# [Problem requirements]
Each line of the material is to be written out exactly.
───── Data extracts
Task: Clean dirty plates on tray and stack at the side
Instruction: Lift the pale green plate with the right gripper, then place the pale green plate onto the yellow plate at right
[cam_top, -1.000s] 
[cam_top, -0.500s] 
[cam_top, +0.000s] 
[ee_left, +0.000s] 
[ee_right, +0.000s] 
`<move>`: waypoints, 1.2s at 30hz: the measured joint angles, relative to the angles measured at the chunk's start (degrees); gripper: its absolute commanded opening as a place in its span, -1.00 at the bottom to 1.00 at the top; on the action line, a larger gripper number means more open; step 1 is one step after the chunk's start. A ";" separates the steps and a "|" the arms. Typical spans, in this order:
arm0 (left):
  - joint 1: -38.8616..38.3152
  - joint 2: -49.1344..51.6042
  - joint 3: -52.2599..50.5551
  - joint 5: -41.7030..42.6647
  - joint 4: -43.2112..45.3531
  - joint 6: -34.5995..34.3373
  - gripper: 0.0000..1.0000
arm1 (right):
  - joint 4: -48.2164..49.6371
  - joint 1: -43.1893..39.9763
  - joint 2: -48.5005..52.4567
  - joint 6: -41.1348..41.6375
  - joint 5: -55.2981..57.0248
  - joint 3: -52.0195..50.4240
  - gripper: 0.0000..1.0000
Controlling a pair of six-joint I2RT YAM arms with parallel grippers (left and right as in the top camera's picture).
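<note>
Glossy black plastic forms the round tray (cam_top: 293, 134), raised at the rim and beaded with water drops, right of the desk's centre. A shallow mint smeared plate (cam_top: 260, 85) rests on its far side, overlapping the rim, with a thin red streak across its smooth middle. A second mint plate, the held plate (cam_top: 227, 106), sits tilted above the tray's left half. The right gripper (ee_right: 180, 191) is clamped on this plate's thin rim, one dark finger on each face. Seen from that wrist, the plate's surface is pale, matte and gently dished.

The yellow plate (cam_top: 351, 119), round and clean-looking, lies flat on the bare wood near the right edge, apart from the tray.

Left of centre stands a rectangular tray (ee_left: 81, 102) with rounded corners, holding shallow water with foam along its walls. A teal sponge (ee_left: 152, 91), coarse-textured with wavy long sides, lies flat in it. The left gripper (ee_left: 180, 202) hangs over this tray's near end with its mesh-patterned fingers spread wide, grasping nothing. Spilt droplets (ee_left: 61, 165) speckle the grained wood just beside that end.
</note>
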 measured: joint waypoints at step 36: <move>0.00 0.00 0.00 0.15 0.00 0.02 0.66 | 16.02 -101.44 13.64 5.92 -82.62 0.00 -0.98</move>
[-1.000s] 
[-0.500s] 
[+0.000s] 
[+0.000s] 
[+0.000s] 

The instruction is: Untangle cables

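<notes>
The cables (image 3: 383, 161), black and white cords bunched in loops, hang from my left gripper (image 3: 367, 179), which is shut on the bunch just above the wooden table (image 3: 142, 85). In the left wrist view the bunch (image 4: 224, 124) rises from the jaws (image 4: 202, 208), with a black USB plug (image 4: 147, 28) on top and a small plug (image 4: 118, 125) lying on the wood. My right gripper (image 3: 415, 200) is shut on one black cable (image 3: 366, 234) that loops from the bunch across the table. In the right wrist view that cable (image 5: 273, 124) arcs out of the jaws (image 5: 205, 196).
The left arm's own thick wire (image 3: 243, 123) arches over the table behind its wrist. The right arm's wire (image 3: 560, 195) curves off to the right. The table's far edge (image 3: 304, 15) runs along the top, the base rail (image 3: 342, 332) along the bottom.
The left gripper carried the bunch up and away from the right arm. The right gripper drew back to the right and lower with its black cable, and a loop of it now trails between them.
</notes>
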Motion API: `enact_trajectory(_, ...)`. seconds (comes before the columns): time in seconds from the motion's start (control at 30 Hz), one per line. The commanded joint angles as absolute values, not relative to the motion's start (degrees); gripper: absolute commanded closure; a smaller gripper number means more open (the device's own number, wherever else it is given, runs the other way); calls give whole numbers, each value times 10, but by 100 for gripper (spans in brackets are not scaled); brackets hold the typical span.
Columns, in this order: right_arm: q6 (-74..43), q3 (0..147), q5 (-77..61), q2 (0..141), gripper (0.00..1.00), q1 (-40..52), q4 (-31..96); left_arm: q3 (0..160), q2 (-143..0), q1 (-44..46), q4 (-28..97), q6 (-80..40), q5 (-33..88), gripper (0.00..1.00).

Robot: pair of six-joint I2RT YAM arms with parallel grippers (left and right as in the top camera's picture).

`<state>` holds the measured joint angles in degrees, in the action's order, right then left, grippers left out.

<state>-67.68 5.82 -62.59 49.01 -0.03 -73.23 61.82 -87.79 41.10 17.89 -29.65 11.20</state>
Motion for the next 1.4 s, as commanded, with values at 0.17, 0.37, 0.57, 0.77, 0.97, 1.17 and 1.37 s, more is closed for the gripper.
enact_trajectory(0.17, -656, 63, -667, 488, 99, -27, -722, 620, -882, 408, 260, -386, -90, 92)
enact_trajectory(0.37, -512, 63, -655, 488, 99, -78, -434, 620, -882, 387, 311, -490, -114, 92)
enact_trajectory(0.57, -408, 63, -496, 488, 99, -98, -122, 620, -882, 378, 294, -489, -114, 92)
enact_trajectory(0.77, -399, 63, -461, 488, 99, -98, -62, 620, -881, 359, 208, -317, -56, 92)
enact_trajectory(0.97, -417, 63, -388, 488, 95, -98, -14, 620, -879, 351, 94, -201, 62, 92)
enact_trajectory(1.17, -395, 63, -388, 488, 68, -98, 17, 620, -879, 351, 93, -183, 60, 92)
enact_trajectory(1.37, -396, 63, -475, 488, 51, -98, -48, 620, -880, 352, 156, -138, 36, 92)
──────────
# [Output for this task]
Task: Clean dirty plates on tray and stack at the side
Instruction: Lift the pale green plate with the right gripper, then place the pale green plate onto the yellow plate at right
[cam_top, -1.000s] 
[cam_top, -0.500s] 
[cam_top, +0.000s] 
[ee_left, +0.000s] 
[ee_right, +0.000s] 
`<move>`: waypoints, 1.2s at 30hz: the measured joint angles, relative to the angles measured at the chunk's start (degrees); gripper: its absolute commanded opening as a place in its span, -1.00 at the bottom to 1.00 at the top; on the action line, a larger gripper number means more open; step 1 is one step after the chunk's start. A ";" separates the steps and a "|" the arms. Typical spans, in this order:
arm0 (left):
  - joint 1: -38.8616..38.3152
  - joint 2: -49.1344..51.6042
  - joint 3: -52.2599..50.5551
  - joint 5: -41.7030..42.6647
  - joint 4: -43.2112..45.3531
  - joint 6: -34.5995..34.3373
  - gripper: 0.0000..1.0000
arm1 (right):
  - joint 4: -48.2164..49.6371
  - joint 1: -43.1893..39.9763
  - joint 2: -48.5005..52.4567
  - joint 6: -41.1348..41.6375
  - joint 5: -55.2981..57.0248
  - joint 3: -52.0195..50.4240
  - gripper: 0.0000..1.0000
Controlling a pair of six-joint I2RT YAM arms with parallel grippers (left and right as in the top camera's picture).
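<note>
Glossy black plastic forms the round tray (cam_top: 293, 134), raised at the rim and beaded with water drops, right of the desk's centre. A shallow mint smeared plate (cam_top: 260, 85) rests on its far side, overlapping the rim, with a thin red streak across its smooth middle. A second mint plate, the held plate (cam_top: 227, 106), sits tilted above the tray's left half. The right gripper (ee_right: 180, 191) is clamped on this plate's thin rim, one dark finger on each face. Seen from that wrist, the plate's surface is pale, matte and gently dished.

The yellow plate (cam_top: 351, 119), round and clean-looking, lies flat on the bare wood near the right edge, apart from the tray.

Left of centre stands a rectangular tray (ee_left: 81, 102) with rounded corners, holding shallow water with foam along its walls. A teal sponge (ee_left: 152, 91), coarse-textured with wavy long sides, lies flat in it. The left gripper (ee_left: 180, 202) hangs over this tray's near end with its mesh-patterned fingers spread wide, grasping nothing. Spilt droplets (ee_left: 61, 165) speckle the grained wood just beside that end.
</note>
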 measured: joint waypoints at step 36: <move>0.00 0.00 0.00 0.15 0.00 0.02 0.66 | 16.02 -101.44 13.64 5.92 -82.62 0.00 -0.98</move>
[-1.000s] 
[-0.500s] 
[+0.000s] 
[+0.000s] 
[+0.000s] 

The instruction is: Untangle cables

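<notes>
The cables (image 3: 383, 161), black and white cords bunched in loops, hang from my left gripper (image 3: 367, 179), which is shut on the bunch just above the wooden table (image 3: 142, 85). In the left wrist view the bunch (image 4: 224, 124) rises from the jaws (image 4: 202, 208), with a black USB plug (image 4: 147, 28) on top and a small plug (image 4: 118, 125) lying on the wood. My right gripper (image 3: 415, 200) is shut on one black cable (image 3: 366, 234) that loops from the bunch across the table. In the right wrist view that cable (image 5: 273, 124) arcs out of the jaws (image 5: 205, 196).
The left arm's own thick wire (image 3: 243, 123) arches over the table behind its wrist. The right arm's wire (image 3: 560, 195) curves off to the right. The table's far edge (image 3: 304, 15) runs along the top, the base rail (image 3: 342, 332) along the bottom.
The left gripper carried the bunch up and away from the right arm. The right gripper drew back to the right and lower with its black cable, and a loop of it now trails between them.
</notes>
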Motion API: `enact_trajectory(_, ...)`. seconds (comes before the columns): time in seconds from the motion's start (control at 30 Hz), one per line. The commanded joint angles as absolute values, not relative to the motion's start (degrees); gripper: absolute commanded closure; a smaller gripper number means more open (the device's own number, wherever else it is given, runs the other way); calls give whole numbers, each value times 10, but by 100 for gripper (spans in brackets are not scaled); brackets hold the typical span.
Columns, in this order: right_arm: q6 (-74..43), q3 (0..147), q5 (-77..61), q2 (0..141), gripper (0.00..1.00), q1 (-40..52), q4 (-31..96); left_arm: q3 (0..160), q2 (-143..0), q1 (-44..46), q4 (-28..97), q6 (-80..40), q5 (-33..88), gripper (0.00..1.00).

Robot: pair of six-joint I2RT YAM arms with parallel grippers (left and right as in the top camera's picture).

`<state>` holds the measured joint angles in degrees, in the action's order, right then left, grippers left out.

<state>-67.68 5.82 -62.59 49.01 -0.03 -73.23 61.82 -87.79 41.10 17.89 -29.65 11.20</state>
Motion for the next 1.4 s, as commanded, with values at 0.17, 0.37, 0.57, 0.77, 0.97, 1.17 and 1.37 s, more is closed for the gripper.
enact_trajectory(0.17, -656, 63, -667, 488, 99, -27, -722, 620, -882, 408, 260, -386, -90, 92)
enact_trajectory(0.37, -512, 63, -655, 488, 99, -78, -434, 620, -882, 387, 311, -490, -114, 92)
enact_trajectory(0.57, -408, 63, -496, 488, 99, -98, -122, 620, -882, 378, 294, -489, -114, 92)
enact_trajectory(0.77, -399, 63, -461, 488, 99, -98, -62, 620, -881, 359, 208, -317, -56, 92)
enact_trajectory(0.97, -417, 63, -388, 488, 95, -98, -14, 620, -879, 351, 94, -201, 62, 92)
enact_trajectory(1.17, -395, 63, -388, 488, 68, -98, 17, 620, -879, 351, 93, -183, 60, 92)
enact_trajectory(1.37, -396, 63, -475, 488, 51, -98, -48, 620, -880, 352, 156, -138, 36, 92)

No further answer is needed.